Hi, dear @Yanli_Zhao@cbalioglu , I want to update some progress here. But I wonder the most essential question for torch.distributed (GLOO/NCCL backend):
If the master and worker nodes can be accessed with public IP (they may be in their own LAN but no firewall, and after exposing public IP and allowing all traffics, also confirmed they can communicate using socket), they should be able to communicate using torch.distributed, right?
This question is important since I notice the gloo is also based on the socket, so the answer is “yes” to me. But I want to double-check here.
Update: I use tshark to capture packages between master and worker nodes during the initialization and found they established a connection for one worker port, but this port is different from the one in the error report from the master node.

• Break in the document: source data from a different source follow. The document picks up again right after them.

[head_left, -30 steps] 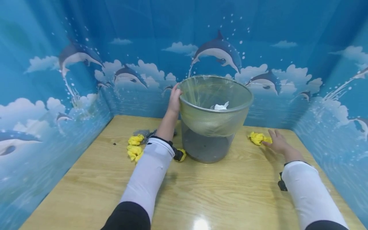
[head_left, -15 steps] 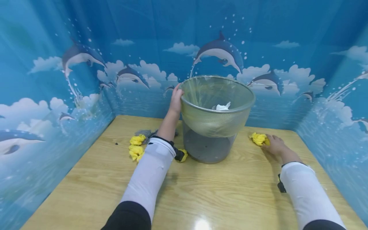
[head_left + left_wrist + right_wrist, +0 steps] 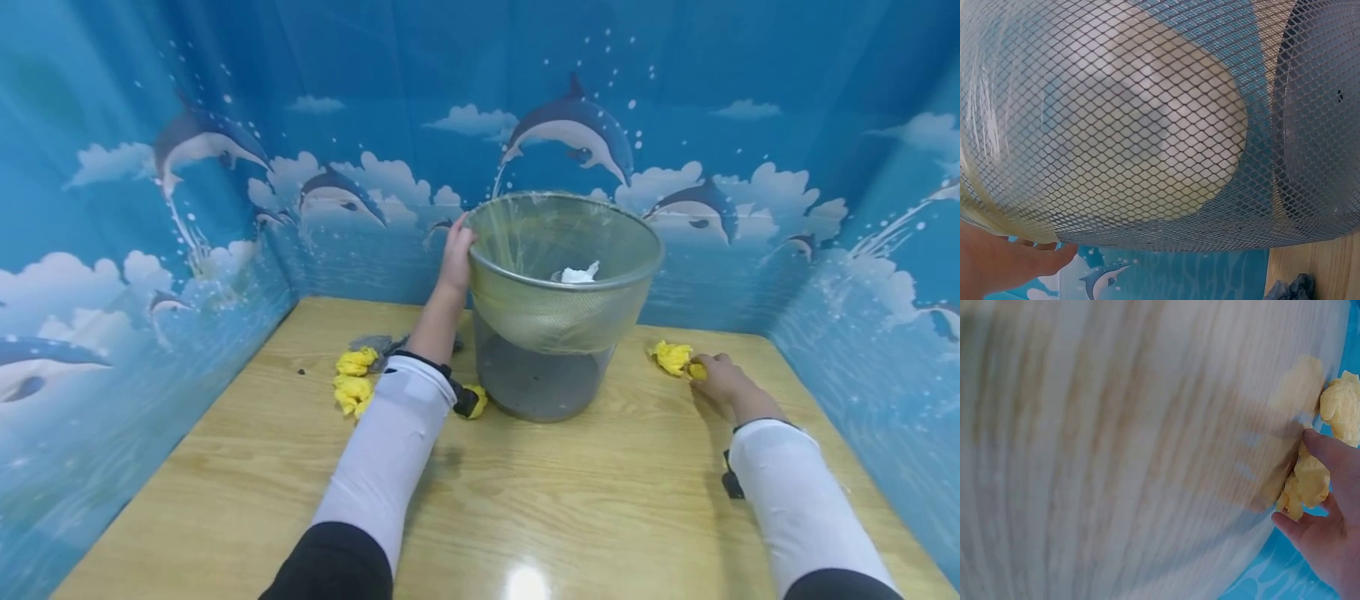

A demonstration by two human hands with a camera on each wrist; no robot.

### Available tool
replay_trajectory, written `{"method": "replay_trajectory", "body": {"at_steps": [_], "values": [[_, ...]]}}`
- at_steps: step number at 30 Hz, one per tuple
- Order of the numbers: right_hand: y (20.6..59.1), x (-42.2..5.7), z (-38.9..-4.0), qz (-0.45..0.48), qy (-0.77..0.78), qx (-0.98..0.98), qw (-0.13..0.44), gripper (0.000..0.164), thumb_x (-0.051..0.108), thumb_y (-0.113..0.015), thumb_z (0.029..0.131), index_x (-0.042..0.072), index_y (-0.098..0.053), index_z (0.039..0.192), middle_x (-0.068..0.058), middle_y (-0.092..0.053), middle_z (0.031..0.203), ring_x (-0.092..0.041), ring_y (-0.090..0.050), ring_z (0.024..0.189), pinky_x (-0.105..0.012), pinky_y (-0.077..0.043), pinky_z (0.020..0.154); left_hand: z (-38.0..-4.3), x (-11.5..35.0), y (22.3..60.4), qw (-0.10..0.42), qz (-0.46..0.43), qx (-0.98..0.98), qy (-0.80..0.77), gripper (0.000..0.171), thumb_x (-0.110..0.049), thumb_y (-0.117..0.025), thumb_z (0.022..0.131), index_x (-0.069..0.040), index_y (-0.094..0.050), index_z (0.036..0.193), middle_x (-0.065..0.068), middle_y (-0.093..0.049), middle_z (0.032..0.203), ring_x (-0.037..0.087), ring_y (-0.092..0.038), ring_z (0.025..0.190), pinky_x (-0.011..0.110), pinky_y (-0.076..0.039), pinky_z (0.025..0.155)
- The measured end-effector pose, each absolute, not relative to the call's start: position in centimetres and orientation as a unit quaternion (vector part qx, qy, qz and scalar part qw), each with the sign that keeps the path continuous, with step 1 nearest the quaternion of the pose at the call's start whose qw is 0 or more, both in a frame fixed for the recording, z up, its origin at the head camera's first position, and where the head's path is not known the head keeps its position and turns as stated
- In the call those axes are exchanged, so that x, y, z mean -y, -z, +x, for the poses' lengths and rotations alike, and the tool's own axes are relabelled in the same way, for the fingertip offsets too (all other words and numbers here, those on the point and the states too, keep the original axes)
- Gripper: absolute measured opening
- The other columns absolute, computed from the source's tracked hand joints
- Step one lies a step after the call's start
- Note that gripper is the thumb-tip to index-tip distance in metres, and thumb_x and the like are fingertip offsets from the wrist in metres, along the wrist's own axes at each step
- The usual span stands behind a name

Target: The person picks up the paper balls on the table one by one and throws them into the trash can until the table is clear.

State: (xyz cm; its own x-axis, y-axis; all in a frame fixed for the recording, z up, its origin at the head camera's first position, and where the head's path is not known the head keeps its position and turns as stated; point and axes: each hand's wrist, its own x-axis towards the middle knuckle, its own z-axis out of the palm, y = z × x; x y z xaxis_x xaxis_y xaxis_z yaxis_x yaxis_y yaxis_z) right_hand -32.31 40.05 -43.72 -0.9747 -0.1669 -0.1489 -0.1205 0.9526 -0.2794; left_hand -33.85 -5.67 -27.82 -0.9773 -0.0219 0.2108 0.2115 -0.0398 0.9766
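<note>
A mesh wastebasket (image 3: 551,379) with a metal rim stands on the wooden table, lined with a thin translucent bag (image 3: 540,317). My left hand (image 3: 455,254) grips its rim at the left; the left wrist view shows that hand (image 3: 1016,259) against the mesh. A crumpled white piece (image 3: 579,273) lies inside the bag. At the right, my right hand (image 3: 723,385) pinches a crumpled yellow ball (image 3: 1310,478) between thumb and fingers, close to the tabletop. Another crumpled yellow ball (image 3: 671,357) lies just beyond the fingertips. Whether these balls are paper or plastic I cannot tell.
Left of the basket lie more yellow balls (image 3: 352,387) and grey crumpled pieces (image 3: 371,343), partly behind my left arm. One yellow ball (image 3: 478,402) sits by the basket's base. Dolphin-printed curtains (image 3: 360,250) enclose the table at the back and sides.
My right hand has come down onto one yellow ball, its spread fingers closing around it. My left hand and the basket have stayed in place.
</note>
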Motion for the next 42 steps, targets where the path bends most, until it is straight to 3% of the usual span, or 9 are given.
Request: {"method": "replay_trajectory", "body": {"at_steps": [5,12,28,42], "values": [[42.9,-39.5,-31.7,-0.077,0.118,-0.987,0.083,0.050,0.014,-0.053,0.094,-0.014,-0.039,0.133,-0.049,-0.031,0.128,-0.067,-0.036,0.115,-0.072,-0.033,0.095,-33.9,5.7,27.6,0.081,-0.068,0.687,0.719,0.068,-0.025,-0.033,0.089,-0.014,-0.020,0.155,0.009,-0.017,0.160,0.030,-0.027,0.142,0.049,-0.027,0.112],[42.5,-39.2,-32.1,-0.085,0.099,-0.987,0.092,0.049,0.017,-0.054,0.094,-0.013,-0.043,0.132,-0.046,-0.041,0.123,-0.062,-0.042,0.113,-0.069,-0.036,0.094,-33.7,6.2,27.4,0.077,-0.065,0.689,0.718,0.068,-0.025,-0.033,0.089,-0.016,-0.021,0.155,0.008,-0.017,0.161,0.029,-0.027,0.142,0.048,-0.027,0.112],[43.0,-40.0,-32.0,-0.072,0.094,-0.988,0.097,0.045,0.017,-0.053,0.093,-0.011,-0.049,0.128,-0.042,-0.048,0.121,-0.061,-0.043,0.113,-0.067,-0.036,0.094,-33.5,6.0,27.7,0.075,-0.067,0.694,0.712,0.068,-0.026,-0.033,0.089,-0.016,-0.021,0.155,0.008,-0.016,0.161,0.030,-0.026,0.143,0.050,-0.026,0.112],[42.0,-41.0,-31.5,-0.060,0.125,-0.987,0.078,0.046,0.011,-0.058,0.087,-0.010,-0.050,0.127,-0.044,-0.044,0.128,-0.063,-0.040,0.116,-0.068,-0.035,0.096,-33.7,5.8,27.6,0.074,-0.070,0.694,0.713,0.067,-0.025,-0.032,0.090,-0.015,-0.020,0.155,0.009,-0.016,0.161,0.030,-0.027,0.142,0.049,-0.026,0.112]]}}
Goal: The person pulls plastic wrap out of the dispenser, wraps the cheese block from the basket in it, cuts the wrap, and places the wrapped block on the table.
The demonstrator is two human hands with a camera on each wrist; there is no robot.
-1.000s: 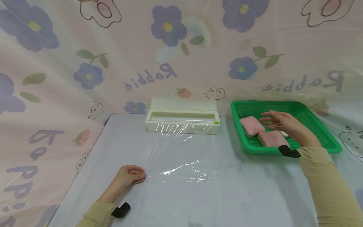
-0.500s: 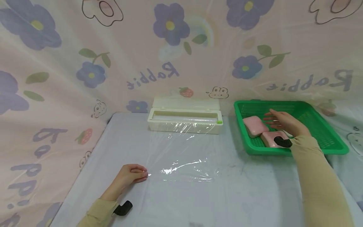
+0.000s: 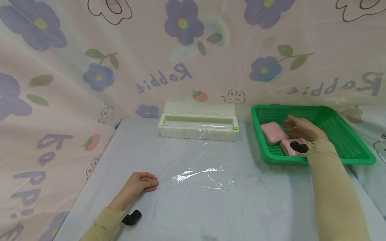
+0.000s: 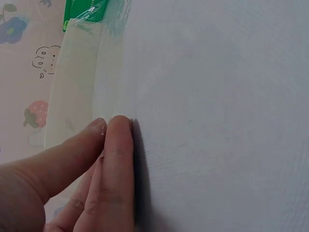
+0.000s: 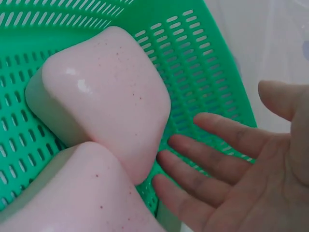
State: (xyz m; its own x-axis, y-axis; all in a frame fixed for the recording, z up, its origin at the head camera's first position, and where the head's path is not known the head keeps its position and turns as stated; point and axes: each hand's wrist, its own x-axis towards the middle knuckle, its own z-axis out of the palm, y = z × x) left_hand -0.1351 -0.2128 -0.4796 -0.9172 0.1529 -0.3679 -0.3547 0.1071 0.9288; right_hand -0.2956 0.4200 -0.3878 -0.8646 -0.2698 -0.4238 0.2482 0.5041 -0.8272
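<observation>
My left hand [image 3: 140, 182] pinches the near left corner of a sheet of cling film [image 3: 196, 175] between thumb and fingers. The film stretches over the table from a white cling film dispenser [image 3: 199, 134], whose lid stands up. Inside a green basket [image 3: 349, 140], my right hand [image 3: 306, 130] is spread open beside two pink, rounded square blocks with pale sides. The farther pink block [image 5: 111, 92] lies just left of the fingertips; the nearer pink block [image 5: 87, 198] is partly hidden by the wrist mount in the head view. The right hand holds nothing.
The white-covered table [image 3: 187, 214] carries the dispenser at the back and the basket at the back right. A patterned cloth [image 3: 120, 50] hangs behind and along the left. A small green slider [image 3: 235, 128] sits at the dispenser's right end.
My right forearm has swung slightly left and its wrist has turned, with the hand staying over the basket. The left hand keeps its hold on the film. The head view has shifted slightly.
</observation>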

54.68.21.98 and 23456 are master address/port. I do not know why the master node reports the port 48516 goes wrong. Hope to hear your suggestions. thanks!
@HuYang719 Note that the master address/port you have specified (i.e. 54.68.21.98 and 23456) are used by the TCPStore that is responsible for establishing a “rendezvous” between workers during process bootstrapping. That socket is not related to Gloo. Once a rendezvous is established, Gloo uses its own socket internally (based on your example looks like it picked the port 48516 on rank1) for its own communication. You problem still seems to be related to some firewall issue. Are you %100 sure that you allow all traffic between the nodes?
As @cbalioglu pointed out for us, the initial master IP and port are used for rendezvous only. Random ports are used for post-rendezvous communications, so you might be having a firewall and port problem.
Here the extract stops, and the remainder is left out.